Già qualche anno fa, uno studio americano aveva cercato di identificare nei bambini alcune caratteristiche che potrebbero essere predittive di lunga vita: sarebbero, soprattutto, la coscienziosità, una scarsa tendenza agli scoppi di allegria e la costanza dell’umore. I maschi con un alto Q.I. all’inizio del XX secolo avevano anche una probabilità relativamente elevata di sistemarsi in posti di lavoro meno pericolosi di quelli dei lavoratori manuali. Mentre le loro più avvedute coetanee preferibilmente sposavano uomini equilibrati, benestanti, impegnati in una tranquilla e soddisfacente carriera; esse, quindi, oltre a essere ben nutrite, avevano scarsa probabilità di incorrere nell’evento stressante rappresentato da un intempestivo decesso del coniuge.

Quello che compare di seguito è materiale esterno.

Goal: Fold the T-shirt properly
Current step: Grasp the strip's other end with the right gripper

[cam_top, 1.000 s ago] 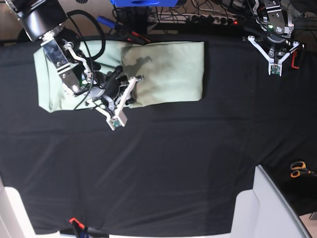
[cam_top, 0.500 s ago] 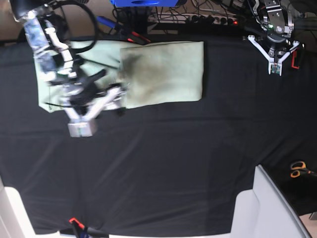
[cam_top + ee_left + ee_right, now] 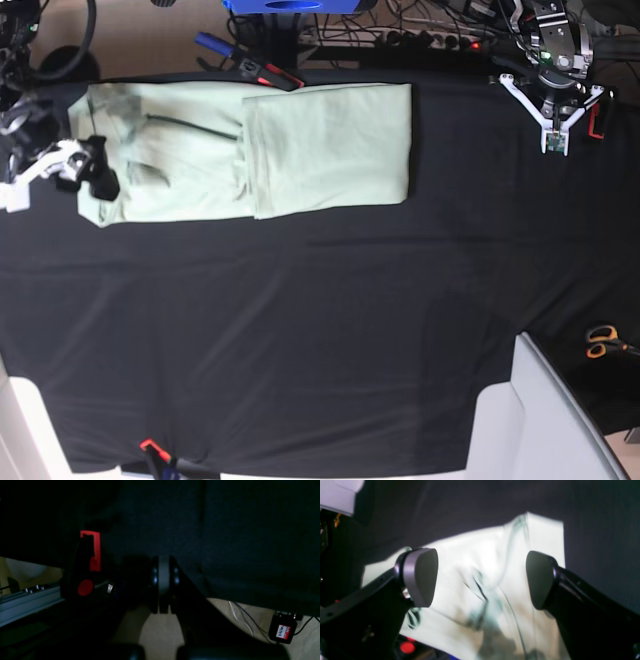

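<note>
The overhead view is evenly lit and sharp. The left wrist view is very dim, nearly black. In the right wrist view the shirt (image 3: 480,580) glares overexposed white, smeared with motion blur.

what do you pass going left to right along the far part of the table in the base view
right pincer, open → pale mint-green cotton T-shirt, lying folded on the black table cloth → left pincer, shut
</note>
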Available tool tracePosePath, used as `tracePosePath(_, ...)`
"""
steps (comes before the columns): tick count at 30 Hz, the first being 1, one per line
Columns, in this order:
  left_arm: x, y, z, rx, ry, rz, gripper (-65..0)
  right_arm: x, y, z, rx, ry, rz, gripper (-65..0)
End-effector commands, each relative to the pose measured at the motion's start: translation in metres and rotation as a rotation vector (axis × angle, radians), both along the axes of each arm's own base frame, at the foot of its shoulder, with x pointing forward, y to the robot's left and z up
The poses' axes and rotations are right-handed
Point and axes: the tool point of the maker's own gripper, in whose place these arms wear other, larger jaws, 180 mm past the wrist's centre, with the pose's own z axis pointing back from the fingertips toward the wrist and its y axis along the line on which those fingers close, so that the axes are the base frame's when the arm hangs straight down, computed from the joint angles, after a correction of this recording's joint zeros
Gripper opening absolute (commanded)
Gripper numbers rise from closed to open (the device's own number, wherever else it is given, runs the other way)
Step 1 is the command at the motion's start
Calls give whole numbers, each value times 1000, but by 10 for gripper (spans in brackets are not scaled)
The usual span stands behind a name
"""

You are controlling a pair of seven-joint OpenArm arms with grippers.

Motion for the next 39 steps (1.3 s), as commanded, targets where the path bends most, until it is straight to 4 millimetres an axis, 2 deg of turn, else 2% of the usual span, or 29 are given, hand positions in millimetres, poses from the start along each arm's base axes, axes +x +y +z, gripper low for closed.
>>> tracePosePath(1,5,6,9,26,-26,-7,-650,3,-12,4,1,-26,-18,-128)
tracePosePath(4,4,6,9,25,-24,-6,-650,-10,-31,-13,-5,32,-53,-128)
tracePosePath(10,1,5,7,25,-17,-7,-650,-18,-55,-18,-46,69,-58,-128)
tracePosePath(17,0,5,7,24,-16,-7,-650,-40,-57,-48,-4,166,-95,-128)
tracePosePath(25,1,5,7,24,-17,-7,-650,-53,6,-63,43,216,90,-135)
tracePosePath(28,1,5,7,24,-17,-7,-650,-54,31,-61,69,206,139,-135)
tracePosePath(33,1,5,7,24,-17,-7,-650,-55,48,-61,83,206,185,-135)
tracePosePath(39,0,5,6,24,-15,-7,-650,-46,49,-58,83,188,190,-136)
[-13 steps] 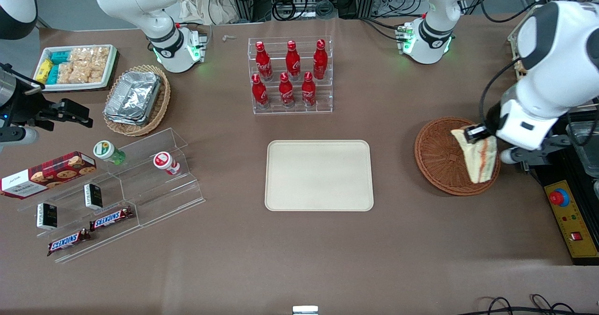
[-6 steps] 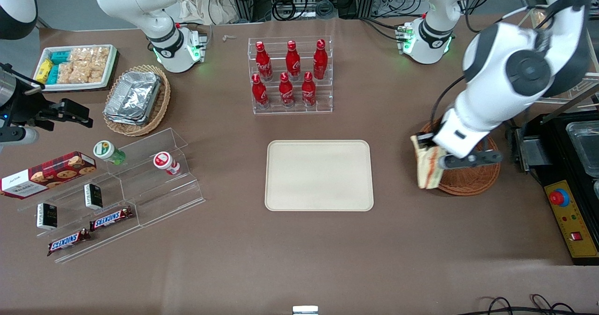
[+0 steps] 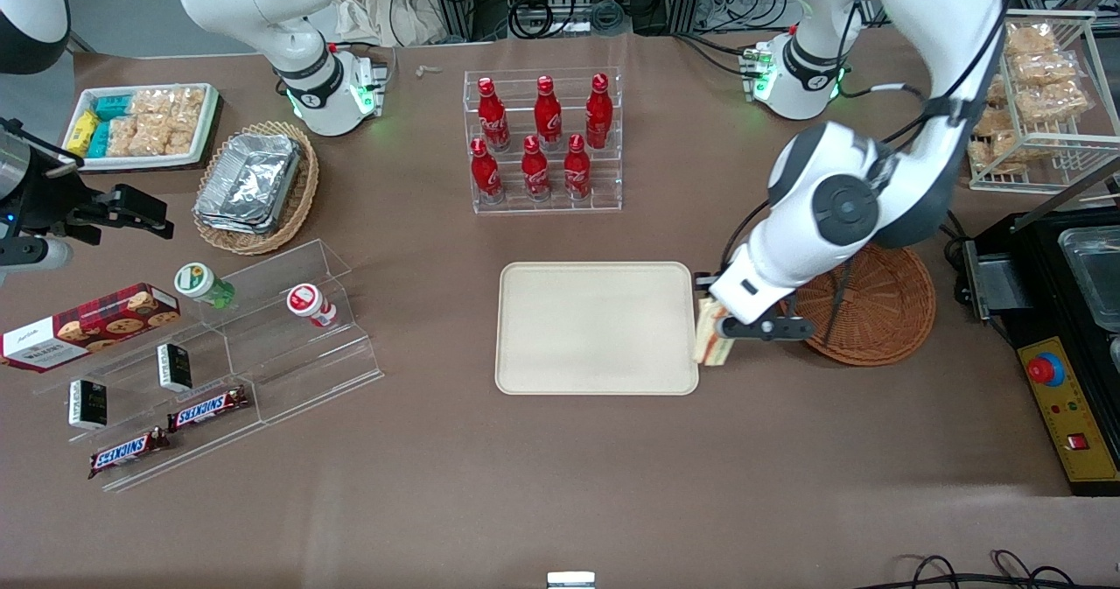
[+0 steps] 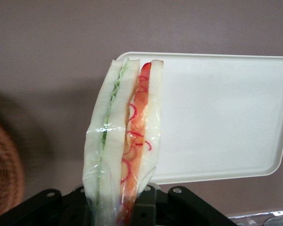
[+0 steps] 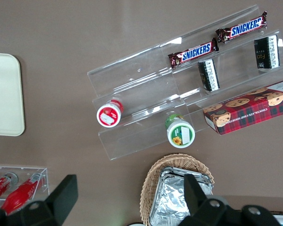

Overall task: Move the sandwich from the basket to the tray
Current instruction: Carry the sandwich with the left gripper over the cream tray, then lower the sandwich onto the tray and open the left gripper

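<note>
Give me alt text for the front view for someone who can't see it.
The left arm's gripper holds the wrapped sandwich at the edge of the cream tray, with the wicker basket beside it toward the working arm's end. Red bottles stand farther from the camera.

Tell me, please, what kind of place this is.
Probably a robotics lab staged as a snack shop: red bottles in a clear rack, Snickers bars on acrylic shelves, cables at the table's edge. The gripper holds the sandwich beside the tray.
</note>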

“L’intelligenza, insomma, ha effetti favorevoli a lungo termine” affermano gli psicologi scozzesi. “Anche se è difficile separare quello che è stato prodotto dall’abilità della mente da quanto è derivato dall’appartenenza a una classe sociale elevata e dall’istruzione. Si tratta di effetti, poi, che si surrogano l’un l’altro; almeno in parte. E’ lecito sospettare che un figlio di buona famiglia, che abbia studiato, sia un po’ balordo se non gode buona salute da adulto”.

Quanto è stato scoperto a Aberdeen dovrebbe spingere psicologi e educatori ad approfondire le cause di un basso quoziente intellettivo e a elaborare rimedi contro tale condizione, che si è rivelata tanto gravida di conseguenze.